In a quest for scale, marketers sacrificed personal relationships and instead offered a greater range and lower prices online. While consumer expectations for price efficiency and choice remain, it’s now up to marketers to understand a consumer’s digital body language to offer them the personalised experience they are accustomed to.


Putting people first

The rise of social media, the ubiquity of smart mobility and the growing centrality of customer experience has fuelled a fundamental change in the way people interact with brands. Interpreting digital body language has become a critical competitive skill as the marketing world shifts from traditional B2B and B2C tactics towards much more compelling ‘human-to-human’ (H2H) approaches. Those companies that are closely attuned to the digital body language of their consumers will be better placed to discover genuinely human insights from the plethora of highly complex patterns of online behaviour.

Of course, data plays a pivotal role in understanding and reacting to a consumer’s digital body language. After all, the less face time we have with our customers the more we rely on what the data is telling us. It’s critical for marketers to understand who is influential and who is loyal, and to connect these insights with thoughtful interactions. By analysing the timing, frequency, and click data of web site visits, marketers can zero in on the buyer’s likes, interests and motivations. This way they can ensure consumers are provided with the information that best meets their needs – however far they are along the path to purchase.

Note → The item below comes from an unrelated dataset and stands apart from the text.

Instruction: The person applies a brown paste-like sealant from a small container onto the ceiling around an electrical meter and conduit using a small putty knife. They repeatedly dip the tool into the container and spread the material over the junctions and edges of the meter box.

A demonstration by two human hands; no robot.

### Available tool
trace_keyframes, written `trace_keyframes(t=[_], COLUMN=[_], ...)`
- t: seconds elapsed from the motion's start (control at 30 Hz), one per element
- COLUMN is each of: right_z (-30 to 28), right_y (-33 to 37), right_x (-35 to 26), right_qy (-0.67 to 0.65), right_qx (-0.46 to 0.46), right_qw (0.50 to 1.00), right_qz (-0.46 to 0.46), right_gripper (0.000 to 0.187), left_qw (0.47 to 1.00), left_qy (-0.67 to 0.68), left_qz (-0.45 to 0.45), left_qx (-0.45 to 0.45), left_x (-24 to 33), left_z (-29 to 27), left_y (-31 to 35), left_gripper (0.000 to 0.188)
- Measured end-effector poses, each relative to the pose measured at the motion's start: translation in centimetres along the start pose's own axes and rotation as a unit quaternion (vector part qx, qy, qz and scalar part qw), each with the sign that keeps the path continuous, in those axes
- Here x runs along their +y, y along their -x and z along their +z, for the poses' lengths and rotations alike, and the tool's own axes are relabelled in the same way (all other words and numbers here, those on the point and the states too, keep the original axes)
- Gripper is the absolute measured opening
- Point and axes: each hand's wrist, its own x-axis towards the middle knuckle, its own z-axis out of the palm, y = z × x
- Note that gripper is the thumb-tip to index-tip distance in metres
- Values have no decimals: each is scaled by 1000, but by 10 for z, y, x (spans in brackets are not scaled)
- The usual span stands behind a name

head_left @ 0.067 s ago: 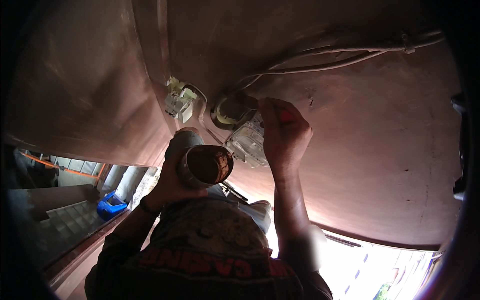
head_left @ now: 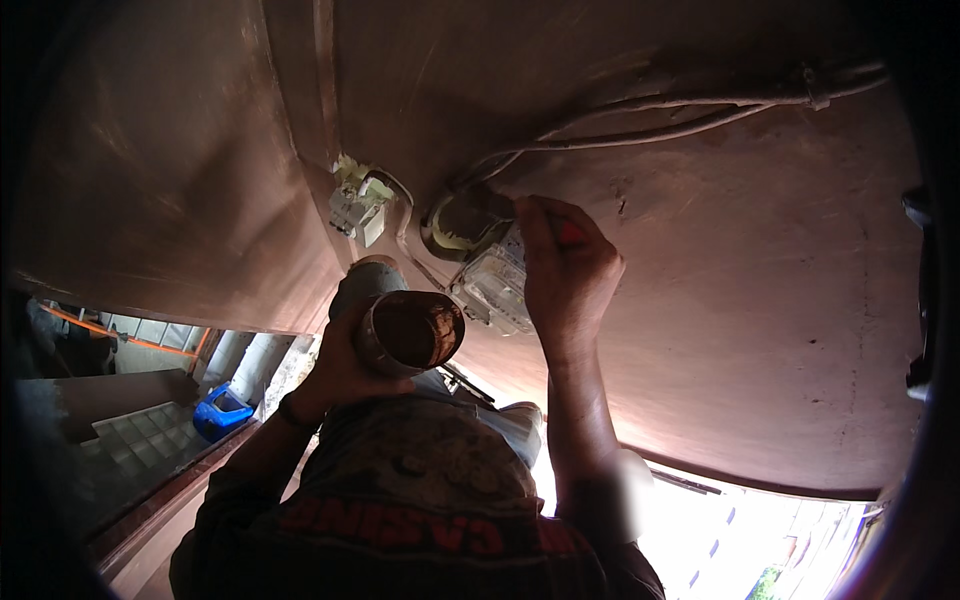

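My left hand is wrapped round a metal can, tilted so its round mouth shows; brown paint coats the inside. Higher and to the right, my right hand grips a paintbrush with a bit of red handle showing between the fingers. The dark brush end points left, at a round recess with a pale yellowish rim; whether it touches is hard to tell in the shade. Just below that is a clear-cased meter-like box. A smaller whitish box is fixed farther left, joined by a thin cable.
The brown wall fills most of the view. Two cables run along it toward the upper right. At lower left are a blue plastic container, an orange-edged frame and a long ledge. Bright daylight shows at lower right.
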Motion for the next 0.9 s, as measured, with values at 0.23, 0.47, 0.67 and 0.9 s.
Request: trace_keyframes(t=[0.23, 0.47, 0.67, 0.9], right_z=[17, 7, -22, 3], right_y=[2, 10, 69, 121], right_x=[2, -11, -16, 17], right_qy=[41, 30, -25, -147], right_qx=[-13, -3, -42, -101], right_qw=[997, 998, 995, 979], right_qz=[-59, -52, 82, 97], right_gripper=[15, 18, 17, 17], left_qw=[1000, 999, 999, 993], left_qy=[-9, 33, -10, -31], left_qz=[-4, -17, 21, -8], left_qx=[26, 31, 46, 114], left_x=[3, 9, -6, -63], left_z=[0, -3, -11, -12], left_y=[1, 2, 7, 31], left_gripper=[101, 95, 96, 99])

Buyers have become accustomed to personalised engagements, on their terms and in their preferred channels. These days they are just a likely to be persuaded by their peers as by brand messaging. Or, as the head of the National Online Retailers’ Association Paul Greenberg colourfully describes it, shoppers these days hunt in packs.

In fact, our own research suggests that 78% of purchases are socially influenced. So it is important to understand who your influential customers are.

High-performance organisations see that marketing holds the keys to identifying the right influencers and key issues within a buyer’s organisation. Conversely, businesses that cannot track and analyse the behaviour of consumers are likely to find themselves at a competitive disadvantage going forward.

In a world were customer expectations are rapidly changing and constantly growing, the better able you are to read the digital body language your customers and prospects provide, the better equipped you will be to satisfy their needs and make the sale.


Paul Cross

Paul Cross is the vice president, customer success, APAC, Oracle Marketing Cloud. With almost two decades in the digital economy Paul has built a career both as a successful entrepreneur and an experienced executive. As founder of Eservices (acquired by Responsys in 2010), Paul built Australia’s largest email service provider and as founder of Blue Digital (acquired by Clemenger in 2004) Paul built a successful digital agency.